WORK INSTRUCTIONS. Output the data once more, exactly as given.

[Start of Attachment]

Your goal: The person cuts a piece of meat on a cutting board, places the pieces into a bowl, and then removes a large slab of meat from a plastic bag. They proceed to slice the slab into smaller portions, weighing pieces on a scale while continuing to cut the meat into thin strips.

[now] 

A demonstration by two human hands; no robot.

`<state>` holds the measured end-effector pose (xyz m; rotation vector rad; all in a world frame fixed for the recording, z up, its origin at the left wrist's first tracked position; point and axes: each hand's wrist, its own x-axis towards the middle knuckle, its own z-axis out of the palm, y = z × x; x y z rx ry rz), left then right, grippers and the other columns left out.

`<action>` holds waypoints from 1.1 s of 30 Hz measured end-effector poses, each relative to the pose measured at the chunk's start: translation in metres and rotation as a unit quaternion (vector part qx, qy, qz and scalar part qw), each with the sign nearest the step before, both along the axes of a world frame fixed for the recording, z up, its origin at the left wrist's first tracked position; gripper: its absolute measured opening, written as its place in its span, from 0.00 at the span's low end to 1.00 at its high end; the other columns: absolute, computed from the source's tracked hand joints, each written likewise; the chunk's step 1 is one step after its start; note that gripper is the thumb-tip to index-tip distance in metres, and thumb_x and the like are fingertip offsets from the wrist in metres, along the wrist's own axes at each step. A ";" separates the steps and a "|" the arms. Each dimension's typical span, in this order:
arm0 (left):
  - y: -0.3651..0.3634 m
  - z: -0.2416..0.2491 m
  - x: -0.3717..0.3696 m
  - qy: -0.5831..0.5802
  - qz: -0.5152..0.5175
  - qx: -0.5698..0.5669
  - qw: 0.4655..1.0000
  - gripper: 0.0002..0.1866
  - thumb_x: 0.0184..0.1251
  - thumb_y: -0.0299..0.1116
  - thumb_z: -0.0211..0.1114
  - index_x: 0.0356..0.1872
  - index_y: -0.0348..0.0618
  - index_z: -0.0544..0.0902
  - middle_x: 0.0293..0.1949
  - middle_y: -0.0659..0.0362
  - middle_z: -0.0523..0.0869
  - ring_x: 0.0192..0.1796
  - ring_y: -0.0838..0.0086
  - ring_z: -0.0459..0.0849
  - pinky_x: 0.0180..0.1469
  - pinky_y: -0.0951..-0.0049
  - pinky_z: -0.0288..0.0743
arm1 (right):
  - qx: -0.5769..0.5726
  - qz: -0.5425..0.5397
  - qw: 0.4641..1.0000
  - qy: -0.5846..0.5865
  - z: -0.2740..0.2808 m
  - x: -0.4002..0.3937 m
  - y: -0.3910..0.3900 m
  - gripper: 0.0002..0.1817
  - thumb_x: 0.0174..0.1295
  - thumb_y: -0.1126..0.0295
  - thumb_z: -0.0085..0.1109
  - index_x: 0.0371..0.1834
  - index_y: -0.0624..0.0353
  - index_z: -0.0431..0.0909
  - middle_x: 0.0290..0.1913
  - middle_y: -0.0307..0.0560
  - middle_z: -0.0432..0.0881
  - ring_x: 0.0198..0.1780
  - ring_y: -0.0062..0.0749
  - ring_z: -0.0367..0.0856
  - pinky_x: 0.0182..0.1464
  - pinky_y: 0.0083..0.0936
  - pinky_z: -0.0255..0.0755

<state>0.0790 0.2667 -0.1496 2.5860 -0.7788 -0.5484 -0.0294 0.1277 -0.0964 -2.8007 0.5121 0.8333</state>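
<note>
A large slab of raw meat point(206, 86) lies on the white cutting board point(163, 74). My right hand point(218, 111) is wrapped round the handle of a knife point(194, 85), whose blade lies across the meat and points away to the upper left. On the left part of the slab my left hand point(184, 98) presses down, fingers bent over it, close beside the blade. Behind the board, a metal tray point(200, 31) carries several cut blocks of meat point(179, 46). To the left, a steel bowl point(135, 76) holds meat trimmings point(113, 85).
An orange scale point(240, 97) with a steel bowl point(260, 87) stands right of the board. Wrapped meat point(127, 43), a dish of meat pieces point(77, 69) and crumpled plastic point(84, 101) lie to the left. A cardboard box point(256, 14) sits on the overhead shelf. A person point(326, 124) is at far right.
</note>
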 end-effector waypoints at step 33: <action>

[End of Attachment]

ANSWER FOR THE TASK.
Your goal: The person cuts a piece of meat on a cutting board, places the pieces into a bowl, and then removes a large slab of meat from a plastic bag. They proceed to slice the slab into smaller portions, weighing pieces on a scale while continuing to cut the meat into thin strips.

[now] 

A demonstration by two human hands; no robot.

`<state>` holds the measured end-effector pose (xyz m; rotation vector rad; all in a world frame fixed for the recording, z up, its origin at the left wrist's first tracked position; point and axes: each hand's wrist, its own x-axis towards the middle knuckle, its own z-axis out of the palm, y = z × x; x y z rx ry rz), left then right, grippers and the other columns left out.

`<action>` holds waypoints from 1.1 s of 30 Hz measured end-effector poses, each relative to the pose measured at the chunk's start: translation in metres and rotation as a unit quaternion (vector part qx, qy, qz and scalar part qw), each with the sign nearest the step before, both along the axes of a world frame fixed for the recording, z up, its origin at the left wrist's first tracked position; gripper: its absolute measured opening, written as its place in its span, from 0.00 at the span's low end to 1.00 at its high end; the other columns: absolute, computed from the source's tracked hand joints, each written likewise; the chunk's step 1 is one step after its start; note that gripper is the thumb-tip to index-tip distance in metres, and thumb_x and the like are fingertip offsets from the wrist in metres, along the wrist's own axes at each step. A ";" separates the steps and a "|" the arms. Each dimension's typical span, in this order:
arm0 (left):
  - y: -0.3651..0.3634 m
  - z: -0.2416..0.2491 m
  - x: -0.3717..0.3696 m
  - qy: -0.5831..0.5802
  - qz: -0.5152..0.5175
  - qx: -0.5698..0.5669
  - qw: 0.4655..1.0000
  - gripper: 0.0002..0.1866
  - thumb_x: 0.0184..0.1251
  - thumb_y: -0.0299..0.1116
  - thumb_z: -0.0211..0.1114
  - index_x: 0.0356..0.1872
  - index_y: -0.0348..0.0618
  - index_z: -0.0544..0.0902
  - middle_x: 0.0293..0.1949
  - middle_y: -0.0659..0.0362
  - middle_z: -0.0523..0.0869
  - ring_x: 0.0192..0.1796
  - ring_y: -0.0838..0.0086
  - ring_z: -0.0459..0.0849
  - pinky_x: 0.0180..0.1469
  - pinky_y: -0.0951..-0.0049
  - pinky_z: -0.0288..0.0743
arm1 (right):
  - qx: -0.5769..0.5726
  - qz: -0.5425..0.5397
  - qw: 0.4641..1.0000
  - qy: -0.5846..0.5865
  - z: -0.2740..0.2808 m
  - x: -0.4002..0.3937 m
  - y: -0.3910..0.3900 m
  - gripper: 0.0002..0.1817
  - thumb_x: 0.0174..0.1295
  - thumb_y: -0.1126..0.0295
  - thumb_z: -0.0085..0.1109
  - index_x: 0.0371..0.1834
  - index_y: -0.0624..0.0353
  - index_z: -0.0431..0.0909
  - middle_x: 0.0290..0.1913
  - middle_y: -0.0307..0.0560
  - middle_z: -0.0432..0.0881
  - ring_x: 0.0198..0.1780
  - ring_y: -0.0062..0.0749
  - ring_z: -0.0367..0.0856
  - pinky_x: 0.0182..0.1464
  - pinky_y: 0.0083..0.0936
  - pinky_z: -0.0255..0.0755

<state>0.0790 0.2667 -0.1496 2.5860 -0.7788 -0.5484 -0.0294 0.1277 -0.0964 -2.8007 0.5121 0.8333</state>
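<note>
A large slab of raw meat point(206, 86) lies on the white cutting board point(163, 74). My right hand point(218, 111) is wrapped round the handle of a knife point(194, 85), whose blade lies across the meat and points away to the upper left. On the left part of the slab my left hand point(184, 98) presses down, fingers bent over it, close beside the blade. Behind the board, a metal tray point(200, 31) carries several cut blocks of meat point(179, 46). To the left, a steel bowl point(135, 76) holds meat trimmings point(113, 85).
An orange scale point(240, 97) with a steel bowl point(260, 87) stands right of the board. Wrapped meat point(127, 43), a dish of meat pieces point(77, 69) and crumpled plastic point(84, 101) lie to the left. A cardboard box point(256, 14) sits on the overhead shelf. A person point(326, 124) is at far right.
</note>
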 end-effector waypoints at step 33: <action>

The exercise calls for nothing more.